Dit, V.G.T., zyn de fraaije vindingen van de Wysgeeren onzer eeuwe; dit de gelukkige uitwerkzelen eener overvliegende schranderheid. Laat een dom Gemeen zig met de zoete hoop eener gelukkige onsterfelykheid kinderagtig streelen; laat het volk zig met de
| |
| |
volgende beuzelagtige redeneering te vrede houden, ‘dat enkele stof niet denken kan, dat dezelve log en werkeloos uit der aart, voor geene bevattingen of gevoelens vatbaar zy; dat beweeging niets gemeens heeft met denken, nog lyden met werken’; een regt vernuftig mensch weet zig door alle deze zwaarigheeden heen te redden; hy verdeelt de stof in het oneindige; hy maakt kleine raadjes en veeren, en laat dezelve door ondeelbaare deeltjes zo konstig botsen en beweegen, dat zy gedagten, dat zy geest, dat zy die schrandere uitvindingen onzer Wysgeeren zelve kunnen voortbrengen.
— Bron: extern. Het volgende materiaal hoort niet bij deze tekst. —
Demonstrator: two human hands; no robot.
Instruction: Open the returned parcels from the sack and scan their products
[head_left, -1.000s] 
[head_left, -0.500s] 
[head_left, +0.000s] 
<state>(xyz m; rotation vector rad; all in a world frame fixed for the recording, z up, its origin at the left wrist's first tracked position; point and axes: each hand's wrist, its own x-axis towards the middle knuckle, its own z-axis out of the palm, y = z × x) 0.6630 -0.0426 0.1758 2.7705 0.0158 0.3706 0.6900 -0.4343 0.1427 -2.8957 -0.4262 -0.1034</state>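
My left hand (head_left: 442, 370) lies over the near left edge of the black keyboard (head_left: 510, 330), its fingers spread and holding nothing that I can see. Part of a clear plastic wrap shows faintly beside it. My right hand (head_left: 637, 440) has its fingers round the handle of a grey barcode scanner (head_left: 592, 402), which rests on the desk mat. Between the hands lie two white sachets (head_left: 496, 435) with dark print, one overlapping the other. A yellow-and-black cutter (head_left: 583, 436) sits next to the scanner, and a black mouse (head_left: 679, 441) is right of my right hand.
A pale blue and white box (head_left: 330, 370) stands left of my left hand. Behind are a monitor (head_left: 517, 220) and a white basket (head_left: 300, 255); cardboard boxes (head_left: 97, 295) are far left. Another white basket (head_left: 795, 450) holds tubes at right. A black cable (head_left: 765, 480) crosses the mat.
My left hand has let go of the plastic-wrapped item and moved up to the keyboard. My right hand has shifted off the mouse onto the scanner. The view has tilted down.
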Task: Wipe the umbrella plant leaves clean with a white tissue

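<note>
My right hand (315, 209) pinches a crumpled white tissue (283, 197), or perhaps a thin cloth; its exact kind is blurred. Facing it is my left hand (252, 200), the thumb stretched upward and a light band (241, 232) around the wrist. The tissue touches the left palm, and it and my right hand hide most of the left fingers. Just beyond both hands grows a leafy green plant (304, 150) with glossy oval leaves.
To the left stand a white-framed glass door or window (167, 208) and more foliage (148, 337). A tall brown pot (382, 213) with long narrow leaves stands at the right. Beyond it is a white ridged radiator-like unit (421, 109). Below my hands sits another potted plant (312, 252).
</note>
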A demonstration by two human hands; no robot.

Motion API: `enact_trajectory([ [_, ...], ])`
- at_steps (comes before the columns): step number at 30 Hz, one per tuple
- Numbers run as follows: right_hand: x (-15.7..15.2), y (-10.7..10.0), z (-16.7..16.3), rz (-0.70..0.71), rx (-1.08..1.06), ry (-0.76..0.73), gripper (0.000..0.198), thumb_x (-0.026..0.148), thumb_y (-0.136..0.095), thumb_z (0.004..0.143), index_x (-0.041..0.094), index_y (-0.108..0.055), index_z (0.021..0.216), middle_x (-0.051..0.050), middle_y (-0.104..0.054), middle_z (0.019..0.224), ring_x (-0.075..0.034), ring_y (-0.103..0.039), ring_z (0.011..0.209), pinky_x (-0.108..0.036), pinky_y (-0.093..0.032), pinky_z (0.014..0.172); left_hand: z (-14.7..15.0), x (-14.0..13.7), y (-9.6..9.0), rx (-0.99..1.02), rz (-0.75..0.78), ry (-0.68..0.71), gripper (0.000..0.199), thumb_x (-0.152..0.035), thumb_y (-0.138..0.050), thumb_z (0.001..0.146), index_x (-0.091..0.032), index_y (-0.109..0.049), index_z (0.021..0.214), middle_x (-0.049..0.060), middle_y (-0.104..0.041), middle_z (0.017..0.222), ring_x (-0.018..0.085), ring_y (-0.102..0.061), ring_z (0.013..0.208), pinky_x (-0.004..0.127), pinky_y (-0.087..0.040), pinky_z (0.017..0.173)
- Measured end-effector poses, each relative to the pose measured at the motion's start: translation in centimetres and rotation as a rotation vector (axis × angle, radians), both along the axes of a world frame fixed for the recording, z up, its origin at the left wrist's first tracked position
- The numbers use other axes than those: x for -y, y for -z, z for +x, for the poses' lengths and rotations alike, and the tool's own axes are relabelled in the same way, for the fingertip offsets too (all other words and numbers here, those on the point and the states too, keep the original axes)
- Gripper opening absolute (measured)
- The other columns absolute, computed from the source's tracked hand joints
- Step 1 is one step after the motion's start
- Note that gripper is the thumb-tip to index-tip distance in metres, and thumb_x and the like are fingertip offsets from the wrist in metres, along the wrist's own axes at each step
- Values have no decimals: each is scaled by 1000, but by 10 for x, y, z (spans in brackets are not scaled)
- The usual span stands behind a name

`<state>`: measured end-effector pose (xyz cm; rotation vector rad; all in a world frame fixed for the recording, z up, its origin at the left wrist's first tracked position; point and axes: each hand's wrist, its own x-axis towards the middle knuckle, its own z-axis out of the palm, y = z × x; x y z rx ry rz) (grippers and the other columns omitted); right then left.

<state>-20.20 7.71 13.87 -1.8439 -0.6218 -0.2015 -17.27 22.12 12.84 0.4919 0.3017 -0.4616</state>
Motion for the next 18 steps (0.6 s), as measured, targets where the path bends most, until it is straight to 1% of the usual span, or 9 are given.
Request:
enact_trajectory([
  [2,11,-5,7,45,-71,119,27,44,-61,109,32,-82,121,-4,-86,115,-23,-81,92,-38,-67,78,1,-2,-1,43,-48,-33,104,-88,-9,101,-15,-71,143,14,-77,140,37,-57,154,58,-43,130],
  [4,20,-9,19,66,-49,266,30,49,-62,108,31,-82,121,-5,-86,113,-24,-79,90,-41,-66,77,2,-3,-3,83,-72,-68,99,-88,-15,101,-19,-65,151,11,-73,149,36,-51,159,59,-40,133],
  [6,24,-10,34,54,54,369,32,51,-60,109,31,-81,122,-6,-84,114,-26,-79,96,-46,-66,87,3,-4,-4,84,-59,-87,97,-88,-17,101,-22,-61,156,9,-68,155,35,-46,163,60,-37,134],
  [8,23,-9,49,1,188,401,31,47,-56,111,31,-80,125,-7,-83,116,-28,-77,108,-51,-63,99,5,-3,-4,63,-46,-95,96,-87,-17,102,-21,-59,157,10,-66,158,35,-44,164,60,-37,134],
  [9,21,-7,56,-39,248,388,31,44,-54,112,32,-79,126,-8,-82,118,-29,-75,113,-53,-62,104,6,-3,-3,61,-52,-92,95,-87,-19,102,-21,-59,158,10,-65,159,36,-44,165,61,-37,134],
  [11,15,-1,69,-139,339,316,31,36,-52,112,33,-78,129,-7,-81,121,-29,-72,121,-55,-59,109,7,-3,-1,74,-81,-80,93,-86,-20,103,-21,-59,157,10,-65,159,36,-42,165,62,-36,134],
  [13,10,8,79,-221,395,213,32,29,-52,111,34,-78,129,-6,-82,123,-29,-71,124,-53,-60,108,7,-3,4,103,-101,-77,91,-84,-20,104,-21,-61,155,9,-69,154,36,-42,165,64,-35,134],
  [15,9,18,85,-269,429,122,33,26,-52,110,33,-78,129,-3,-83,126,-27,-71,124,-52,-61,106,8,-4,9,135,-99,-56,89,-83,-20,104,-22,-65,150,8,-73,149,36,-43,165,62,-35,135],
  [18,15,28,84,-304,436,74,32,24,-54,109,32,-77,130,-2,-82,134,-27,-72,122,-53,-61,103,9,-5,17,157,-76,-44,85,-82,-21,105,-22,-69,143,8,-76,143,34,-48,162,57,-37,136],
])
Voor geene dwaalingen stuit dan hun begoocheld brein, maar ook voor geene buitenspoorigheeden is hun verleidend hart beveiligd; en gy bemerkt thans ten duidelyksten, M.T., hoe ik met rede zeggen mogt, dat ons zedelyk karakter by een fyn vernuft, by eene overvliegende schranderheid zelden overwint. Domheid is buiten twyffel haatelyk, eene volstrekte onkunde onwaardig aan een redelyk schepzel, maar niemand uwer zoude zig, aan den anderen kant, egter een oogenblik, geloove ik, beraaden, om met minder geest meer deugd, beter hart, zuiverder genoegen, en boven al eene gelukkige eeuwigheid te verkiezen. Wat dan in dezen gedaan? Zullen wy alle geleerdheid verbannen? zullen we onzen geest uitdooven? Dit schynt de begeerte te zyn van een anderen Wysgeer onzer dagen, die even eerlyk van hart, als glad van tong en zeldzaam van begrippen ... Dog ik bedenk niet, T., dat ik myne taak slegts ten halven heb afgedaan, en dat wy deze onderzoekingen bespaaren moeten, tot dat wy u de schadelykheid van geest en vernuft voor onze tydelyke belangen, en voor de Maatschappy, zo wel als nu voor ons zedelyk karakter, hebben aangetoond. Uwe aandagt is thans vermoeid, en ik zal hier myne Redevoering tot eene volgende gelegenheid afbreeken.